It was 2003 when I was last in Ireland, with the Atlantic Botanic Garden. So taken was I with the diversity of garden design and breadth of plant material (sighting my first Meconopsis, the brilliant aqua Himalayan poppy!) that I stated I would return each year. But, we know how those well-meaning vows can get lost in life’s realities…
This trip was shorter and included a stay at the brilliantly renovated, and dreamy, Ballyfin (which will deservedly be the subject of its own post). And because it was only four days and nights, I had to refine my selections and look at all the myriad offerings with a sharp and discerning eye. But let me say upfront… Ireland well deserves a consideration, especially if you are a garden enthusiast.

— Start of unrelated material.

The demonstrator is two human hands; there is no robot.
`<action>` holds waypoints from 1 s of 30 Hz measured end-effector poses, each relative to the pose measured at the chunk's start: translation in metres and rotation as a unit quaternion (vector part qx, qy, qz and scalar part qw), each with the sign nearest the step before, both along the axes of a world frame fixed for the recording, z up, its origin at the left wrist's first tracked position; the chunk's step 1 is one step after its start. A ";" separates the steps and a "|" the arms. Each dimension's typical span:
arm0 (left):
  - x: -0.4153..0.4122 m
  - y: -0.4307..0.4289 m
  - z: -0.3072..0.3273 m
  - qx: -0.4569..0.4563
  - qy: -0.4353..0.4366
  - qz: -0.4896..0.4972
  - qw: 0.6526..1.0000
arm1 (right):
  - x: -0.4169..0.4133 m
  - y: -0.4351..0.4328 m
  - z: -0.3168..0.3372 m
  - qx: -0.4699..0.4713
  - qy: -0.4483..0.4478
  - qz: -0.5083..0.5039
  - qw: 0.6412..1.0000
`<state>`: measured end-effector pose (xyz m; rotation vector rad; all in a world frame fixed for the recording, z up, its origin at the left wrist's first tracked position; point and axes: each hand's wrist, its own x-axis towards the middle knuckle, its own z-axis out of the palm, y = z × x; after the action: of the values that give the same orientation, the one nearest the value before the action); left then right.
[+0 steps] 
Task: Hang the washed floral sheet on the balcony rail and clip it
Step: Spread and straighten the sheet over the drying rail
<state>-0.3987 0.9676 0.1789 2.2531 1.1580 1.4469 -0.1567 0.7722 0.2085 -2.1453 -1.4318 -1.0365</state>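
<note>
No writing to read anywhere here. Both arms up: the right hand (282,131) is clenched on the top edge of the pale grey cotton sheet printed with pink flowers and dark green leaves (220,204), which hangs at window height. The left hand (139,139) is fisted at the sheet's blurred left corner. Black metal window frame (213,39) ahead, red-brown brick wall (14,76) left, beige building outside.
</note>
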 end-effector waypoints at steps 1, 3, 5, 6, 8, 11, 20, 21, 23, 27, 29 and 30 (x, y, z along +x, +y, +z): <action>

County Wicklow is home to many exceptional gardens. The statuary and walls of the Powerscourt Italian walled garden (also in the featured image above) include the intricate pebble work terraces.
And feature the two-hundred and forty year old Bamberg Gate (from the Cathedral in Bamberg, Germany).
The 1740 grotto in the Japanese garden is made from fossilized sphagnum moss, taken from the banks of the nearby river Dargle.
As was the custom of the period, the traveling aristocaracy brought home any manner of fine statuary and ironworks collected from across Europe.
Irish National Stud’s Japanese Garden
Designed between 1906-1910, the Garden is deservedly world-renowned, a small jewel where one would least expect to find it.
What is a tranquil Japanese garden without maples and a small waterfall?
Stepping along each moss-rimmed stone in this small creek is its own form of meditation.
A red punctuation within the green serenity of the garden.
Killruddery House has been home to the Earl of Meath since 1618. Their elegant Orangerie was built in 1852; its decorative stone crenellations rimming the building were copied from the Countess’s tiara…which, rumor has it, the family sold to pay for this addition to the property.
The Clock Tower, 1820. The thirteenth Earl of Meath, an eminent amateur horologist, built a free pendulum clock powered by water and successfully engineered by 1909.
Botanic Garden of Ireland
The exceptional garden boasts a collection of trees that have me green with envy for both their diversity and age.
Of course, I had to take a picture of my favorite fall flower…dahlias, planted in a seemingly mile-long crescent.
Garden designer Jim Reynold’s inspired new water feature at Ballyfin has me “imagining the possibilities.”
Mount Usher includes 4,500 different varieties of trees, shrubs and plants, many of which are rarely seen growing anywhere else in Ireland.